Task item:
Here are some entries. Repeat all of them exactly.

Data supplied:
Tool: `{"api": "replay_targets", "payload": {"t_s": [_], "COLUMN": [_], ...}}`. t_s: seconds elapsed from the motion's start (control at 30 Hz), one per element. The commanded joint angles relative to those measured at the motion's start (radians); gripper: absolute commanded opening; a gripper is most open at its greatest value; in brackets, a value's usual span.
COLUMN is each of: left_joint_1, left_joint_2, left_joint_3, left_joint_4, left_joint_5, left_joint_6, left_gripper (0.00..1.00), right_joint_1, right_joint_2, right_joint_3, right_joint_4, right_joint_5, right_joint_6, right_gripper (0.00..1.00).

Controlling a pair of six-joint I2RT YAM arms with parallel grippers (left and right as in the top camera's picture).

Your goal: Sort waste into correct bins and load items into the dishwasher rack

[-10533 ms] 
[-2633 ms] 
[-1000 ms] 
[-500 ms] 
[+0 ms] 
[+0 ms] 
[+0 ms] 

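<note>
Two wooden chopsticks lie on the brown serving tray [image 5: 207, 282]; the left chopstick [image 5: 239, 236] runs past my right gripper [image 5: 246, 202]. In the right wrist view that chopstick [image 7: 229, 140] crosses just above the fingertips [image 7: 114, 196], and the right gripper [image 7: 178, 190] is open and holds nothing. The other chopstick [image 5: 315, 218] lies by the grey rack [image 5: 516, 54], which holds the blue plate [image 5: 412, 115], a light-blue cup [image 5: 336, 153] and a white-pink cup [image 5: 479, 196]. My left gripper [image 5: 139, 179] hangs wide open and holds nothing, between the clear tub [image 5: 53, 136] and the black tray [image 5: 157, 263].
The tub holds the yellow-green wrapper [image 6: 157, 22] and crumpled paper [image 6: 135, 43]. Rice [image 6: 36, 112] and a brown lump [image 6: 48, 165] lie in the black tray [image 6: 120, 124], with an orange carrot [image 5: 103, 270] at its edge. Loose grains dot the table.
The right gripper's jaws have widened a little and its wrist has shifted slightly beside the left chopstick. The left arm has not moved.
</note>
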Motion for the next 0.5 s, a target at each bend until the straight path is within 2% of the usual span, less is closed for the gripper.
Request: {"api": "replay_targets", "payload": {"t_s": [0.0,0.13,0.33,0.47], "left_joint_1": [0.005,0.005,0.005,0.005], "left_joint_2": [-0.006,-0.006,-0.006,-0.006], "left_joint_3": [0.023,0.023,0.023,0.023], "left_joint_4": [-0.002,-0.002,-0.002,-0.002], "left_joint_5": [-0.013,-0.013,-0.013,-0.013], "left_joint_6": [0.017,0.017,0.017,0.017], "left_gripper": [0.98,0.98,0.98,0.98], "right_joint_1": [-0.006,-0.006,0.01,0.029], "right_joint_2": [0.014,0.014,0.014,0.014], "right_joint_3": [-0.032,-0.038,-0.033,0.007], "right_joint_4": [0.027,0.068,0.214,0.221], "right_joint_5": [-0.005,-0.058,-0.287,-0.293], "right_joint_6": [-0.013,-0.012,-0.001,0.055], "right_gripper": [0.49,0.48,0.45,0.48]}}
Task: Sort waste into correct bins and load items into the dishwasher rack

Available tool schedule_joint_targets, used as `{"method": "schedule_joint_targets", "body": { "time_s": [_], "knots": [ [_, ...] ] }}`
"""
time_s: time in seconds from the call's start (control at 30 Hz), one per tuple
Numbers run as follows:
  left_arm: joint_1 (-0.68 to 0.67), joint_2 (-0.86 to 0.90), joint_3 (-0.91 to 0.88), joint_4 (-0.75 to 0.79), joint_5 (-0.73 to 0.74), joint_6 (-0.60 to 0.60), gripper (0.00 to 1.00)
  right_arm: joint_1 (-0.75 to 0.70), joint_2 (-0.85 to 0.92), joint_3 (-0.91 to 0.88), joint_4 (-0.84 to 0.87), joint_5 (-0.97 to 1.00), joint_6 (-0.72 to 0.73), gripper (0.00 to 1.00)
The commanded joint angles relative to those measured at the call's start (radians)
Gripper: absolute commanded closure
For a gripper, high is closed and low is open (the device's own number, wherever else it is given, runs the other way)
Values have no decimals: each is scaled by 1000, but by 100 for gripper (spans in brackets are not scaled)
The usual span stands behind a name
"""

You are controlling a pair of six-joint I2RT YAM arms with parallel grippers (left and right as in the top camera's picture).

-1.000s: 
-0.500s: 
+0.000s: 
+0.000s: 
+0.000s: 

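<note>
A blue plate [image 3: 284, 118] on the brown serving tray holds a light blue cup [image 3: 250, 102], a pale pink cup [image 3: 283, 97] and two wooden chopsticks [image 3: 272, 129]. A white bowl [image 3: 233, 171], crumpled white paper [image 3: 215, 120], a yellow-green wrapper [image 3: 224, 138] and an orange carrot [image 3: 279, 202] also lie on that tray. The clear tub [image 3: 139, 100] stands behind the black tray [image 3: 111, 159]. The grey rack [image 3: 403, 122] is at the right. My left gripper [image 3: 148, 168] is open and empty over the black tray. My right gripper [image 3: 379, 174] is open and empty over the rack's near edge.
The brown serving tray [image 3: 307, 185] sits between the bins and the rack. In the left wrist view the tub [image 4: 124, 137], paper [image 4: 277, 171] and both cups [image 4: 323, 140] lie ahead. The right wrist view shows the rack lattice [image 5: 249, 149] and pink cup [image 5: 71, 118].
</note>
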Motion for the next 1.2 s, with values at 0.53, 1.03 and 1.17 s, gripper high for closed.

Solved problem:
Tool: `{"api": "replay_targets", "payload": {"t_s": [_], "COLUMN": [_], ...}}`. t_s: seconds elapsed from the motion's start (control at 30 Hz), one per element. The commanded joint angles relative to those measured at the motion's start (radians); gripper: absolute commanded opening; a gripper is most open at its greatest value; in brackets, a value's usual span.
COLUMN is each of: left_joint_1, left_joint_2, left_joint_3, left_joint_4, left_joint_5, left_joint_6, left_gripper (0.00..1.00), right_joint_1, right_joint_2, right_joint_3, right_joint_4, right_joint_5, right_joint_6, right_gripper (0.00..1.00).

Controlling a pair of six-joint I2RT YAM arms with parallel grippers (left and right as in the top camera's picture).

Your goal: Sort waste into correct bins and load items into the dishwasher rack

[-10533 ms] 
[-2633 ms] 
[-1000 ms] 
[-500 ms] 
[+0 ms] 
[+0 ms] 
[+0 ms] 

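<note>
Two wooden chopsticks lie on the brown serving tray [image 5: 207, 282]; the left chopstick [image 5: 239, 236] runs past my right gripper [image 5: 246, 202]. In the right wrist view that chopstick [image 7: 229, 140] crosses just above the fingertips [image 7: 114, 196], and the right gripper [image 7: 178, 190] is open and holds nothing. The other chopstick [image 5: 315, 218] lies by the grey rack [image 5: 516, 54], which holds the blue plate [image 5: 412, 115], a light-blue cup [image 5: 336, 153] and a white-pink cup [image 5: 479, 196]. My left gripper [image 5: 139, 179] hangs wide open and holds nothing, between the clear tub [image 5: 53, 136] and the black tray [image 5: 157, 263].
The tub holds the yellow-green wrapper [image 6: 157, 22] and crumpled paper [image 6: 135, 43]. Rice [image 6: 36, 112] and a brown lump [image 6: 48, 165] lie in the black tray [image 6: 120, 124], with an orange carrot [image 5: 103, 270] at its edge. Loose grains dot the table.
The right gripper's jaws have widened a little and its wrist has shifted slightly beside the left chopstick. The left arm has not moved.
</note>
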Motion for the next 0.5 s, a target at each bend until the straight path is within 2% of the usual span, less is closed for the gripper.
Request: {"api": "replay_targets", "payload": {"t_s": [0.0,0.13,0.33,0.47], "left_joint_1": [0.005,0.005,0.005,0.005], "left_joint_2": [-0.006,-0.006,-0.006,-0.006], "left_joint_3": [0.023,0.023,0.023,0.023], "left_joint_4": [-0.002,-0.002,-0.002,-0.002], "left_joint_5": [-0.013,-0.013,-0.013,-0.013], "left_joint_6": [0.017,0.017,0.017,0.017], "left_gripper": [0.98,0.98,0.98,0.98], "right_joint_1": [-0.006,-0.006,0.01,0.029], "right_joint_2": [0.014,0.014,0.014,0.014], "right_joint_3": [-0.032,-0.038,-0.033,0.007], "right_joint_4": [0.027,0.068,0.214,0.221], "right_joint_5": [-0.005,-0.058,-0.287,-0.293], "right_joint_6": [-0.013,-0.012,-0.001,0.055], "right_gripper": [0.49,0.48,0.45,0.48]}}
Task: Sort waste into correct bins and load items into the dishwasher rack

Available tool schedule_joint_targets, used as `{"method": "schedule_joint_targets", "body": { "time_s": [_], "knots": [ [_, ...] ] }}`
"""
time_s: time in seconds from the call's start (control at 30 Hz), one per tuple
Numbers run as follows:
  left_arm: joint_1 (-0.68 to 0.67), joint_2 (-0.86 to 0.90), joint_3 (-0.91 to 0.88), joint_4 (-0.75 to 0.79), joint_5 (-0.73 to 0.74), joint_6 (-0.60 to 0.60), gripper (0.00 to 1.00)
  right_arm: joint_1 (-0.75 to 0.70), joint_2 (-0.85 to 0.92), joint_3 (-0.91 to 0.88), joint_4 (-0.84 to 0.87), joint_5 (-0.97 to 1.00), joint_6 (-0.72 to 0.73), gripper (0.00 to 1.00)
The commanded joint angles relative to those measured at the call's start (radians)
Gripper: absolute commanded closure
For a gripper, high is closed and low is open (the device's own number, wherever else it is given, runs the other way)
Values have no decimals: each is scaled by 1000, but by 100 for gripper (spans in brackets are not scaled)
The usual span stands behind a name
"""

You are controlling a pair of six-joint I2RT YAM arms with parallel grippers (left and right as in the top camera's picture).

-1.000s: 
-0.500s: 
+0.000s: 
+0.000s: 
+0.000s: 

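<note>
A blue plate [image 3: 284, 118] on the brown serving tray holds a light blue cup [image 3: 250, 102], a pale pink cup [image 3: 283, 97] and two wooden chopsticks [image 3: 272, 129]. A white bowl [image 3: 233, 171], crumpled white paper [image 3: 215, 120], a yellow-green wrapper [image 3: 224, 138] and an orange carrot [image 3: 279, 202] also lie on that tray. The clear tub [image 3: 139, 100] stands behind the black tray [image 3: 111, 159]. The grey rack [image 3: 403, 122] is at the right. My left gripper [image 3: 148, 168] is open and empty over the black tray. My right gripper [image 3: 379, 174] is open and empty over the rack's near edge.
The brown serving tray [image 3: 307, 185] sits between the bins and the rack. In the left wrist view the tub [image 4: 124, 137], paper [image 4: 277, 171] and both cups [image 4: 323, 140] lie ahead. The right wrist view shows the rack lattice [image 5: 249, 149] and pink cup [image 5: 71, 118].
</note>
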Motion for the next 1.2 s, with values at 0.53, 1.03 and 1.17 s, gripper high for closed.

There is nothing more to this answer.